For the USAFE, the 78-day air campaign involved deploying up to 80% of each of its base's airmen and up to 75% of each base's assets to forward operating locations. In addition, the USAFE bases accommodated extra aircraft and airmen dispatched from the USA to round out Operation Allied Force's air component.
"The Kosovo operation drained us," says USAFE commander Gen John Jumper (left) at his headquarters at Ramstein AB, Germany. "It took everything we had. I'm not sure we could have done much more than we did. We were stressed about as much as I think we could be stressed, and it's going to take fully six months to get back to the readiness levels we need."
Global duties
The Kosovo air campaign was the crescendo of the USAFE's long list of commitments in a post-Cold War era that, instead of delivering the much-vaunted peace dividend, has served up new duties of patrolling no-fly zones over Iraq and the Balkans, increasingly frequent humanitarian aid missions and deployments to hot spots around the world. At the same time that the USAF's responsibilities abroad increased, a reduction in the US military, combined with a realignment of forces overseas, sharply pared the numbers of airmen assigned in Europe as well as the number of USAF bases.

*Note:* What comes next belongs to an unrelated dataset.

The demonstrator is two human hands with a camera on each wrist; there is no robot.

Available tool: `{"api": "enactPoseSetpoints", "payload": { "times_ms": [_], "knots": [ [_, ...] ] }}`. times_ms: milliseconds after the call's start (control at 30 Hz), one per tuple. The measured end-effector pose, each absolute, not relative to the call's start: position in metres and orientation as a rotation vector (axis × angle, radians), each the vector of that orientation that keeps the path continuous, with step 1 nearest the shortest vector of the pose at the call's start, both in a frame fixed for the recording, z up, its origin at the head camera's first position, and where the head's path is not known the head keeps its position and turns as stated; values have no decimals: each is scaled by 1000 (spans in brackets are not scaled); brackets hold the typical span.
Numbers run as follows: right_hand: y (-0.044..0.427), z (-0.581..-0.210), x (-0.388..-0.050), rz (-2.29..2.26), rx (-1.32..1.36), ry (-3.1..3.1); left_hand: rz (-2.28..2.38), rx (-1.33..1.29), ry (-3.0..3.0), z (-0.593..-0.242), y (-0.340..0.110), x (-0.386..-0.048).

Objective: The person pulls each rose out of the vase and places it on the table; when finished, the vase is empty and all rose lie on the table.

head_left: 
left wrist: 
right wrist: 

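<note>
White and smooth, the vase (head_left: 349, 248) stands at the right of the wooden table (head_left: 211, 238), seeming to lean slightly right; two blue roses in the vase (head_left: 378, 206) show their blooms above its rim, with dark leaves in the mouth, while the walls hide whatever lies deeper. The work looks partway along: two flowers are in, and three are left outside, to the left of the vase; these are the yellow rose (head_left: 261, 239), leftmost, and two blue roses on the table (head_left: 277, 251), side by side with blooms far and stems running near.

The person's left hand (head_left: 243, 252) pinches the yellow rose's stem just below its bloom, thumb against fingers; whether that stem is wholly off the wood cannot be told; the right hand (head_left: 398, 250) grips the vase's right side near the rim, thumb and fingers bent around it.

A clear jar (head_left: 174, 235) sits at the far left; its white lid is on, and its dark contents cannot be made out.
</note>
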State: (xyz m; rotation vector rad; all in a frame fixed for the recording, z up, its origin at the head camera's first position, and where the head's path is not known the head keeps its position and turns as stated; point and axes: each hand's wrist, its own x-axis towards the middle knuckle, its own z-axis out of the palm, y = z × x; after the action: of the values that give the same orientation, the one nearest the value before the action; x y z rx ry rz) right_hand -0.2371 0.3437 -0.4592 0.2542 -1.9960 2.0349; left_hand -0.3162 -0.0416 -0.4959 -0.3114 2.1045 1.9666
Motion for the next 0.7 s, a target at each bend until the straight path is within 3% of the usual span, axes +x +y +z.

Nevertheless, Jumper believes that the USAFE's force structure size is "about right", albeit "stretched very, very thin" - particularly in rated, or pilot, staff positions at headquarters where manning is at 64% of establishment. Internal restructuring may be in order at the headquarters level, and further manpower redistribution will follow over the next five years as the USAFE leaves Rhein-Main AB near Frankfurt. Operations will be moved to Ramstein, with overflow shifted to Spangdahlem AB.
Jumper's forces are recovering from the Balkan air campaign's heavy impact on manpower, supplies and the command's aircraft. "We were able to produce the mission-capable rates on our aircraft that we have come to expect from the performance of our air force. Those were very high during the contingency," the four-star general says.
"It did cost us wear and tear on aircraft, obviously," he says. "We nearly doubled the USAFE allocation of flying time for the period we fought the war compared to what we had anticipated in training. It's hard to anticipate what impact that will have, and we can't ignore things like that. These aircraft are not new. We have an ageing inventory, especially when you look at some of our [Lockheed Martin] C-130s and other aircraft."
While the air war forced an increase in flying hours, aircrew training took a back seat. "From a training perspective, we've got a backlog of pilots and crewmembers that need to be trained," Jumper says. "In this regard, our fighter community suffers probably a little more than our big aircraft community." He says the crews of aircraft such as tankers are better able to keep up with training than fighter aircrews.
Jumper says a reconstitution plan is under way for training in "things like the airlift world, airdrop proficiency, airdrop training, short-field and assault landings and in the fighter community". These drills, he says, were unable to be performed during the Kosovo operation. There is also a backlog of new people waiting for training "because virtually everyone was deployed".
Also requiring reconstitution is the USAFE's store of Joint Direct Attack Munition (JDAM), AGM-130 stand-off missiles and ALE-50 decoys, which have dwindled significantly. Jumper says purchases of these weapons will receive increased emphasis, post-Kosovo, especially those of JDAM. "Due to its great success - probably better than we ever expected - we depleted our inventory rather quickly. Not because we had failed to buy them, but because we had just started buying them."
Night flying a priority
Improving USAFE units' night-flying capability via additional training and equipment will be at the forefront of Jumper's post-Kosovo priorities - in tankers and strategic transports as well as for fighters. "I think it's just as important for them to have a robust night vision goggle capability as it is for the fighters. It's a great safety enhancement when you've got crowded airspace, as we did, a large refuelling operation and many orbits of large aircraft platforms that are performing surveillance and reconnaissance and intelligence collection."